▶ [HOW TO COMPLETE THIS TASK] Which of the lines in the records below hold the string "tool"? Copy every one of them.

┌─ AVAILABLE DATA

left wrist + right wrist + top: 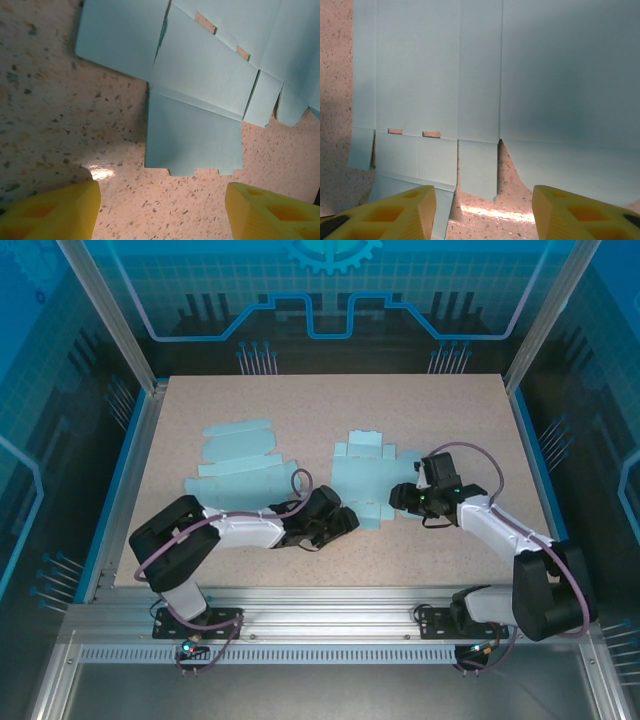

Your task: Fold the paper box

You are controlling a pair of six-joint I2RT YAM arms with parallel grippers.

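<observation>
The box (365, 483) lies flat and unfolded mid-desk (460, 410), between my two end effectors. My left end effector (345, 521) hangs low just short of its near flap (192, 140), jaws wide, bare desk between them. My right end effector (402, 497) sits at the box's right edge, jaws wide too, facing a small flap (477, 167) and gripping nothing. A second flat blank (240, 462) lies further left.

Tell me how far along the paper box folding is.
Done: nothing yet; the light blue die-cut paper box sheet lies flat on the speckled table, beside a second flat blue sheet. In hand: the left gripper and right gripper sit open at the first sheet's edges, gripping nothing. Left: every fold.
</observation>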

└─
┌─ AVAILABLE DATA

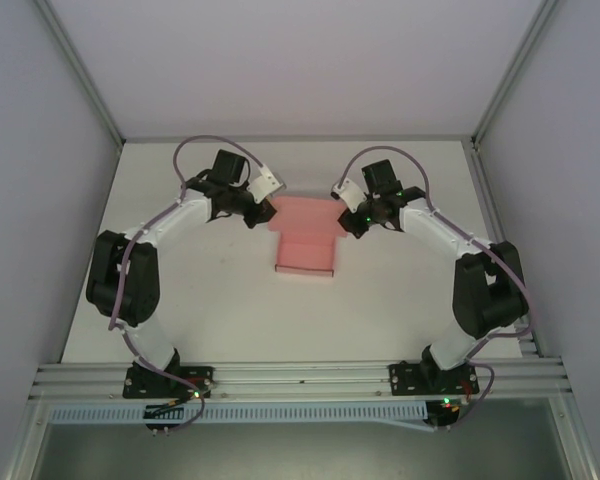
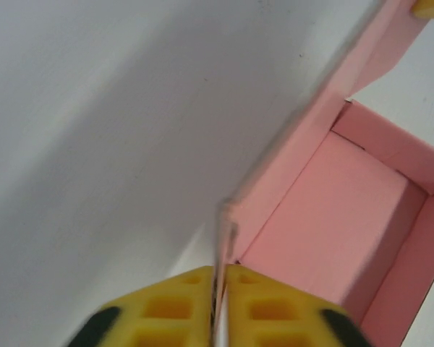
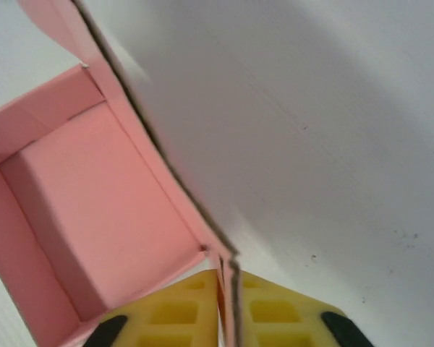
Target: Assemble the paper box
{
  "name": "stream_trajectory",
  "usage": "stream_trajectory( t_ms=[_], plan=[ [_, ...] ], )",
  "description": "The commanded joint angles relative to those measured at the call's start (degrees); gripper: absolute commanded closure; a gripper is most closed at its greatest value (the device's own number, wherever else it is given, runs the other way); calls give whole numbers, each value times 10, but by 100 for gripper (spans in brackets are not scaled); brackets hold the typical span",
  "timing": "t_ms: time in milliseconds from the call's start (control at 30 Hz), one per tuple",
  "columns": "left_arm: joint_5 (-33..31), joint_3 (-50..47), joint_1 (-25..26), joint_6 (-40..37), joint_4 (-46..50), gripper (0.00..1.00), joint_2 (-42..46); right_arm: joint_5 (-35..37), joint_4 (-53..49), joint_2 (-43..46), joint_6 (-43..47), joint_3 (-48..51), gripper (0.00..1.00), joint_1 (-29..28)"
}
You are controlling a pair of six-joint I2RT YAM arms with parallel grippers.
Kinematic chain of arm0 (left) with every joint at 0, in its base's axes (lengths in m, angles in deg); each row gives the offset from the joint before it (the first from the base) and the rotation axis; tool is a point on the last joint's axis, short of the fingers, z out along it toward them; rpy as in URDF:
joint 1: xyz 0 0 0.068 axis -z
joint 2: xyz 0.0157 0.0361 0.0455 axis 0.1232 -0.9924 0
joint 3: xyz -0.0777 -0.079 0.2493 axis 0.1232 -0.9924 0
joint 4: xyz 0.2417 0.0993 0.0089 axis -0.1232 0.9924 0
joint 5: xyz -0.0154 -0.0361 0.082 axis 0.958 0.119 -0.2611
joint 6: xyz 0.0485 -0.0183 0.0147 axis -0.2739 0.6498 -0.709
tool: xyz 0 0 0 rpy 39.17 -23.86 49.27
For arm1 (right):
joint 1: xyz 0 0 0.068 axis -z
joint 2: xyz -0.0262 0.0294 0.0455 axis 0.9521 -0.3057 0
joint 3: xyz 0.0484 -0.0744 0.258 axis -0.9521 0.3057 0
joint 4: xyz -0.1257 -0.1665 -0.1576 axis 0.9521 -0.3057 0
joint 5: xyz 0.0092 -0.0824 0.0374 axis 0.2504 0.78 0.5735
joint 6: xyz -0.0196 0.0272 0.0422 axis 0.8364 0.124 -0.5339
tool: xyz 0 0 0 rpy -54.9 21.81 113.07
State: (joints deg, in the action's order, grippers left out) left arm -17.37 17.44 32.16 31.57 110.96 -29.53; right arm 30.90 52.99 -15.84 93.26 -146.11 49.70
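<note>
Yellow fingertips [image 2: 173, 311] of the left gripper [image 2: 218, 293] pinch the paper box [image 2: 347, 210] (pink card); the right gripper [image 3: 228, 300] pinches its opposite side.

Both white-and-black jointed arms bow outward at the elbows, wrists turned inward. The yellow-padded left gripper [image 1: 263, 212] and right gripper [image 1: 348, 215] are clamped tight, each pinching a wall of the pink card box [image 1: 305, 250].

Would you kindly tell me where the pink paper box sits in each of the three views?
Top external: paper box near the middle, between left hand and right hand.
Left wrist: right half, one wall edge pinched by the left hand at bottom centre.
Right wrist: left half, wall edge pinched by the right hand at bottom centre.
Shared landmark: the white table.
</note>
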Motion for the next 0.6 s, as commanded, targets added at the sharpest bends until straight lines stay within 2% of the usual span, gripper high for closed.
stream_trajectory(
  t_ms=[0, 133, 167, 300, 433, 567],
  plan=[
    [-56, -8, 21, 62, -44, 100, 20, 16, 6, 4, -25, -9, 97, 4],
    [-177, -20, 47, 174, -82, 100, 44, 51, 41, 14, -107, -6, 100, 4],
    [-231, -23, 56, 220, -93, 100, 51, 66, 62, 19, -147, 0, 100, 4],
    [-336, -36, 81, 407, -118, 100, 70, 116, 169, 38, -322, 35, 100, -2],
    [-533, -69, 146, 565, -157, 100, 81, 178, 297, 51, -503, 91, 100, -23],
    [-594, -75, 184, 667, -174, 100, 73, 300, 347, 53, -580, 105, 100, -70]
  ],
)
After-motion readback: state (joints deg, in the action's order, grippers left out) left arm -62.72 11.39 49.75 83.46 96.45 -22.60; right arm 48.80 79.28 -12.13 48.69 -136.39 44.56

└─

▶ [THE COMPLETED TASK]
Kinematic chain of arm0 (left) with every joint at 0, in its base's axes (lengths in m, angles in deg); each row gives the offset from the joint before it (the first from the base) and the rotation axis; tool is a point on the last joint's axis, short of the fingers, z out along it toward them; rpy as in URDF:
tool: xyz 0 0 0 rpy 39.17 -23.86 49.27
tool: xyz 0 0 0 rpy -54.9 21.81 113.07

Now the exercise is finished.